小河内ドンドン

 昔々のことじゃがの、小河内には太鼓の名人、久地の高山には笛の名人、矢口には舞の名人がおったんじゃそうな。
 ピーヒャラドンドン・・・ピーヒャラドンドン・・・囃しながら、3人が揃って祭りをすりゃあ、とても楽しくなって、じっとしておられんようになって、あっちからもこっちからもたくさんの人が見に来たんじゃげなで。
 とりわけ小河内の太夫さんと矢口の太夫さんはよう気がおうて、矢口で祭りがありゃあ小河内の太夫さんがすっ飛んでいって、太鼓を叩いたんじゃげなで。またのう、小河内で祭りがありゃあ矢口の太夫さんがすっ飛んできて、舞をもうたんじゃと。
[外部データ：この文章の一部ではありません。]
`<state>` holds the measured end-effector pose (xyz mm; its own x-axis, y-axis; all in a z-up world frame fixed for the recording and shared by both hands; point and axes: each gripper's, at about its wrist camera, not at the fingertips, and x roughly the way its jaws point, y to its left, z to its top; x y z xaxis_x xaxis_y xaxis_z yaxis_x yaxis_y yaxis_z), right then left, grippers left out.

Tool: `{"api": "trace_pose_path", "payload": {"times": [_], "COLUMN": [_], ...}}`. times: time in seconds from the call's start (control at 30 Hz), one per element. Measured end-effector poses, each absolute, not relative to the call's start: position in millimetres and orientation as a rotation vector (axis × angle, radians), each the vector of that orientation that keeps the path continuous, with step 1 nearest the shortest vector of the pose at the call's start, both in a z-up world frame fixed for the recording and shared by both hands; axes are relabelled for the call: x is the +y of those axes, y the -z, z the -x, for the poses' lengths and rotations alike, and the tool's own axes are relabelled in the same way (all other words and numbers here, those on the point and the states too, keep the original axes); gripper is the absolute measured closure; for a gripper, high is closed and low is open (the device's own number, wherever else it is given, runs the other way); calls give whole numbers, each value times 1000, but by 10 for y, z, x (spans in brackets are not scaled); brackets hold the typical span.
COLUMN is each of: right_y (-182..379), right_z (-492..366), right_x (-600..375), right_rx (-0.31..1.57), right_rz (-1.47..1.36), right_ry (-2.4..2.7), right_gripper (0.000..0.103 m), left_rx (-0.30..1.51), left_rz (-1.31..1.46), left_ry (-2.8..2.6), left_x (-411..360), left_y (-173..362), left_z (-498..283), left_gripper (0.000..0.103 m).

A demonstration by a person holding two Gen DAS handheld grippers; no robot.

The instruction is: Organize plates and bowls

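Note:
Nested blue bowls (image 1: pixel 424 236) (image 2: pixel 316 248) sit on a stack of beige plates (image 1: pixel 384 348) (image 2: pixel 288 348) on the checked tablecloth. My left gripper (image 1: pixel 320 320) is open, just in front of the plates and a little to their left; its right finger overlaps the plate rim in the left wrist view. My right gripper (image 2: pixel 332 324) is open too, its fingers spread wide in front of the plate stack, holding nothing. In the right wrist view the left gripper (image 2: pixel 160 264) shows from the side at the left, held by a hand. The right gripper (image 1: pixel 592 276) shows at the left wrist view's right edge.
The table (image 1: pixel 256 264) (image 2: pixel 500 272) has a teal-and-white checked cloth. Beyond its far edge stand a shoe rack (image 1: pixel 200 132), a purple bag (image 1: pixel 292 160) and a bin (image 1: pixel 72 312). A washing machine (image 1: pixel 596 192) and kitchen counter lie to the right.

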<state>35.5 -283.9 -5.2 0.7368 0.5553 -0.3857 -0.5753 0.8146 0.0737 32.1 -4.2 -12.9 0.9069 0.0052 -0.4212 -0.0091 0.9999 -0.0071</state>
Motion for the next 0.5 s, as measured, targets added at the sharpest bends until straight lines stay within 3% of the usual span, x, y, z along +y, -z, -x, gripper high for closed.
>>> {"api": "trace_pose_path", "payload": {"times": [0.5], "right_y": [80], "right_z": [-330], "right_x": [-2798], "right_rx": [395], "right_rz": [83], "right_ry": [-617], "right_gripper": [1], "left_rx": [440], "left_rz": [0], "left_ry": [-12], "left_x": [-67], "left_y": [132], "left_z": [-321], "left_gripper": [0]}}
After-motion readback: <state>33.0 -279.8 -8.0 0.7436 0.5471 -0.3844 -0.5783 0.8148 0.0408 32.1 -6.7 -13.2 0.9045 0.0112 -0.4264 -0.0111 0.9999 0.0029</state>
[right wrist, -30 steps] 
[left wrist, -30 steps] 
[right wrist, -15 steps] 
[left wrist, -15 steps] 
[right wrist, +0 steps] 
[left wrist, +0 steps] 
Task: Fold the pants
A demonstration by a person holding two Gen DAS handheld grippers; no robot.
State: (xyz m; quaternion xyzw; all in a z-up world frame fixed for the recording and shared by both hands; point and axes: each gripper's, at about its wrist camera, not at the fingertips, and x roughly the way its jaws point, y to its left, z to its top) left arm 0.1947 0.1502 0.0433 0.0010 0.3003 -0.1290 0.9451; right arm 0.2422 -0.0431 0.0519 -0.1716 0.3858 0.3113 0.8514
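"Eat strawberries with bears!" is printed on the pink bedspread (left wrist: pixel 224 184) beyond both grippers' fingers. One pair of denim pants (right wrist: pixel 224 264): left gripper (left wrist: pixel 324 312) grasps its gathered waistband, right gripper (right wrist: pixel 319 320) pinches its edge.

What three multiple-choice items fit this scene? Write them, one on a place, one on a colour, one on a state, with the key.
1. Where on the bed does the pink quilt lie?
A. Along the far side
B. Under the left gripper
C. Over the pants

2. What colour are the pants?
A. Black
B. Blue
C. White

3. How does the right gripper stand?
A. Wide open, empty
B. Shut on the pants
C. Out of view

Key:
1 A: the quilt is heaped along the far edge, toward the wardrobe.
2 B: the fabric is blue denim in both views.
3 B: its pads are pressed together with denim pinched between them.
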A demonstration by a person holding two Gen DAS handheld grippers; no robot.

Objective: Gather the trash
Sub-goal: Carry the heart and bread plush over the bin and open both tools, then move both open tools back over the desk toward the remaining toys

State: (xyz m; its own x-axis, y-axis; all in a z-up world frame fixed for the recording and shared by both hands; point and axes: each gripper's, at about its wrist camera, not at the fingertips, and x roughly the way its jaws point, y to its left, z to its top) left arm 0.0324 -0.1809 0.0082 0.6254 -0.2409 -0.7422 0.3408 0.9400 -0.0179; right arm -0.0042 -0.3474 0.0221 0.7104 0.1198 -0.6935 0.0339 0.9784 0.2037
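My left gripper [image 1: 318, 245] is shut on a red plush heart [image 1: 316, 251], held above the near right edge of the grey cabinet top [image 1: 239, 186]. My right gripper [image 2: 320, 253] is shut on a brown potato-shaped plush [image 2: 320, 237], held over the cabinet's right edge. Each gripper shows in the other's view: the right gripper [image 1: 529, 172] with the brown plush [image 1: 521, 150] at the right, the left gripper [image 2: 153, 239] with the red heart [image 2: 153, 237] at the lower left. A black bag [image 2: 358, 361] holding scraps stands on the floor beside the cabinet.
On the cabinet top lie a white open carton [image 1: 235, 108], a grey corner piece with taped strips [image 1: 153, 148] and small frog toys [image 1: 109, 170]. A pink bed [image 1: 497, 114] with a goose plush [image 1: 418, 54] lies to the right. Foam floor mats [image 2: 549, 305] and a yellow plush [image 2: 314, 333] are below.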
 この話は遠くの方まで広がって、あっちからもこっちからも、
「来てくれんさい。来てくれんさい。」
と言われて、八方に行って太鼓を叩いたもんじゃけえ、いつの間にやら“小河内ドンドン”と言うようになったんじゃげな。
 また、もう一つはの、小浜のマキハラと小峠の寄り石の下の古い道を歩記きやあ、ドンドンと響いて、音がしたんじゃげな。それんで、小河内のことを“小河内ドンドン”と言うようになったんじゃげな。
 「小河内ドンドン茶が煮える。豆腐の煮えたをまだ知らん。」という囃し言葉は、茶目っ気の人が言い出したんだと。
 おもしろいことよの。けっちりこ。